INSTRUCTIONS TO FOLLOW:
Within this listing, how many lines carry the string "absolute"? State the number only.

DATA:
- - -

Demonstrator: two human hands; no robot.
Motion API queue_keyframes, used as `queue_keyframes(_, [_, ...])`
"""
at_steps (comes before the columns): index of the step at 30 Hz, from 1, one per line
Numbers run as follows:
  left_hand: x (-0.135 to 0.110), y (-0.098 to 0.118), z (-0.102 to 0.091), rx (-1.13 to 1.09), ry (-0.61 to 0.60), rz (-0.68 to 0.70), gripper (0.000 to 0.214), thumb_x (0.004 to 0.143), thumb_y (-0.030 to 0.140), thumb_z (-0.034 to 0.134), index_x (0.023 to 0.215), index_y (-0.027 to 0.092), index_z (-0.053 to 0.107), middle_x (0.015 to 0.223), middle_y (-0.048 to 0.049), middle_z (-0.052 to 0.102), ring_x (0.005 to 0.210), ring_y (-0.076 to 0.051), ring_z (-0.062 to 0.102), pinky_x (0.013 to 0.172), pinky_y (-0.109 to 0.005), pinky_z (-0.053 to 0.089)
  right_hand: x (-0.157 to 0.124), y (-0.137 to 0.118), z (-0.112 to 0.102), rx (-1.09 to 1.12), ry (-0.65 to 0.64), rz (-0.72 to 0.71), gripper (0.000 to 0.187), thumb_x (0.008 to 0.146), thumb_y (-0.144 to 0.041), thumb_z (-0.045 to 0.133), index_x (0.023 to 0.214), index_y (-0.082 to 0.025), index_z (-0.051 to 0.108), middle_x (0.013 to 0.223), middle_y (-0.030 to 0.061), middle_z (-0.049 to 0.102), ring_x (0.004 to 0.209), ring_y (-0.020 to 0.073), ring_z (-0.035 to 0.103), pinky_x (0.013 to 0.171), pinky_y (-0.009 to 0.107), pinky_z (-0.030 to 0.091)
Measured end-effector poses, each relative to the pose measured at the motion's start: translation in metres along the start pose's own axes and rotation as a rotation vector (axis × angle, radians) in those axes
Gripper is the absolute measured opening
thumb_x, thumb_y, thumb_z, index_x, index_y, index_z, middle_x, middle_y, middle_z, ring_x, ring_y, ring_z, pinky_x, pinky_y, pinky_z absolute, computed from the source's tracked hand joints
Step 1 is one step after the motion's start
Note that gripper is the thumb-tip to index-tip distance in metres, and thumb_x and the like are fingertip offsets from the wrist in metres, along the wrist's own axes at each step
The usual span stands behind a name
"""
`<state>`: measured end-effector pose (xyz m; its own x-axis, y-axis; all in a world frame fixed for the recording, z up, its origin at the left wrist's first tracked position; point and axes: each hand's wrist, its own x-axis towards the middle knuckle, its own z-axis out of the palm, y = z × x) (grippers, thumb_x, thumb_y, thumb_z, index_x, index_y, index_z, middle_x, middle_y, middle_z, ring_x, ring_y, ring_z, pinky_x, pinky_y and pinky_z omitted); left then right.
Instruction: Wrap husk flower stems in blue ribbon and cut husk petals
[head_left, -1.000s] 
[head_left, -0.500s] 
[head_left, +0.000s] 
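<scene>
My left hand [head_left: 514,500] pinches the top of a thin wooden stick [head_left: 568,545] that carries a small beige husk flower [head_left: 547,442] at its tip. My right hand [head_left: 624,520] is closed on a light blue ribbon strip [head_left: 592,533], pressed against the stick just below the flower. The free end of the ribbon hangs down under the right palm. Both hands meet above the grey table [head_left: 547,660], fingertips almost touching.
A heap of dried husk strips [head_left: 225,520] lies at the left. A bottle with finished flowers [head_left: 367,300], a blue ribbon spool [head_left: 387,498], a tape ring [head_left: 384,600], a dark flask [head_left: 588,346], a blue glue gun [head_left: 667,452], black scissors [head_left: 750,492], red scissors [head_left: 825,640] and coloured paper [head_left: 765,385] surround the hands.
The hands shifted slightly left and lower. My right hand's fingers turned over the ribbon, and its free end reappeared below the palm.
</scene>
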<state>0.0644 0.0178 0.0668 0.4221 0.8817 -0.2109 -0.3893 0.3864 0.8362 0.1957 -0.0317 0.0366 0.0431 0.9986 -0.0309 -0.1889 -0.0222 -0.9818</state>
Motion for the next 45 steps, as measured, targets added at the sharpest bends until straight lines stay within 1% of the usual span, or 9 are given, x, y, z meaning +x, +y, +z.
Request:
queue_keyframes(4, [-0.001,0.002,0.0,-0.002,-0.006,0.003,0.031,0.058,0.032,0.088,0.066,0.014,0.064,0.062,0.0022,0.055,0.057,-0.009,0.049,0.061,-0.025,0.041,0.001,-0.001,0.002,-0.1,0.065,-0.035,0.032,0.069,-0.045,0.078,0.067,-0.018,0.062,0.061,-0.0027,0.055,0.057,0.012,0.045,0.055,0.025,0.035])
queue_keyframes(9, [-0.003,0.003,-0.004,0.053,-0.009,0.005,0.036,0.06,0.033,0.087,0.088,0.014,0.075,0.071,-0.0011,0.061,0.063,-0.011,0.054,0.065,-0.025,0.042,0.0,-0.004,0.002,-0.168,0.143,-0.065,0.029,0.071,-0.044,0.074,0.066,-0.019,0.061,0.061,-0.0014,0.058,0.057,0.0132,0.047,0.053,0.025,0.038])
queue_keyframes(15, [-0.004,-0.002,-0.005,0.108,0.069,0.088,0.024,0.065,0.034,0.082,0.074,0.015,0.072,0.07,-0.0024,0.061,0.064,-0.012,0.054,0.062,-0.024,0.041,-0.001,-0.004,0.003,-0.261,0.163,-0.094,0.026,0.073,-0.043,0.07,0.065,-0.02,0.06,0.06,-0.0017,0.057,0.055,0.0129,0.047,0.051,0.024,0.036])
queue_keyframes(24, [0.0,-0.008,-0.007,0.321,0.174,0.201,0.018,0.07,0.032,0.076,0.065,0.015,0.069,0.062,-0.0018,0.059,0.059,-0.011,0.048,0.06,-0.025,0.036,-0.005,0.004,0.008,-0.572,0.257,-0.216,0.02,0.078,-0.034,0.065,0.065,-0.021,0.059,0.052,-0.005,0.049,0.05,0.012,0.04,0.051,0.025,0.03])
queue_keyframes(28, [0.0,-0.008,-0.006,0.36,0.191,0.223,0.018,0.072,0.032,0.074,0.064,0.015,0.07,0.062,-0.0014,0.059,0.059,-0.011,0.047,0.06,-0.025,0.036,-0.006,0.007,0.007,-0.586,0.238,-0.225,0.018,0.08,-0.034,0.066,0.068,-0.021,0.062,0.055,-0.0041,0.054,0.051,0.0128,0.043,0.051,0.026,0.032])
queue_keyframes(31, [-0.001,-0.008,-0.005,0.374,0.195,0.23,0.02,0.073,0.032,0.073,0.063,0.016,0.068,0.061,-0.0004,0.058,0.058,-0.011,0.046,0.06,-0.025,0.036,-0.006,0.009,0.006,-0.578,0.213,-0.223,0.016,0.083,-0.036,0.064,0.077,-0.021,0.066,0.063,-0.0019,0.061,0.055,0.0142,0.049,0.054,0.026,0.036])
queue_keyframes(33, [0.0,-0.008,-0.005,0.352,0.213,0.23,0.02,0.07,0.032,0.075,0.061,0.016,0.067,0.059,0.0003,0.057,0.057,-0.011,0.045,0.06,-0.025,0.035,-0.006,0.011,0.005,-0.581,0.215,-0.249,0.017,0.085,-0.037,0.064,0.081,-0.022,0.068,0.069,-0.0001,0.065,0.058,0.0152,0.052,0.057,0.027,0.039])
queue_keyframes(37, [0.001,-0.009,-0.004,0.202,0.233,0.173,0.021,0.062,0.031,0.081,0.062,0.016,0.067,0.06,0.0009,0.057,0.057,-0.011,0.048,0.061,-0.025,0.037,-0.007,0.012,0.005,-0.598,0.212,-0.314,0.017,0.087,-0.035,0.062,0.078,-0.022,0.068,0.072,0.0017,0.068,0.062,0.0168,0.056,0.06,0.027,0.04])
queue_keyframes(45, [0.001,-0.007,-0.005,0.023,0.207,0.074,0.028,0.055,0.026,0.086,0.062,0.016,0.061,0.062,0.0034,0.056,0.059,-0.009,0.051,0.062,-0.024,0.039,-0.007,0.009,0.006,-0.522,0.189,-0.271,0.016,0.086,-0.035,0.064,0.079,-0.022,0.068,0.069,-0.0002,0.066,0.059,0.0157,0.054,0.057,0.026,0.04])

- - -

TASK SOLUTION:
2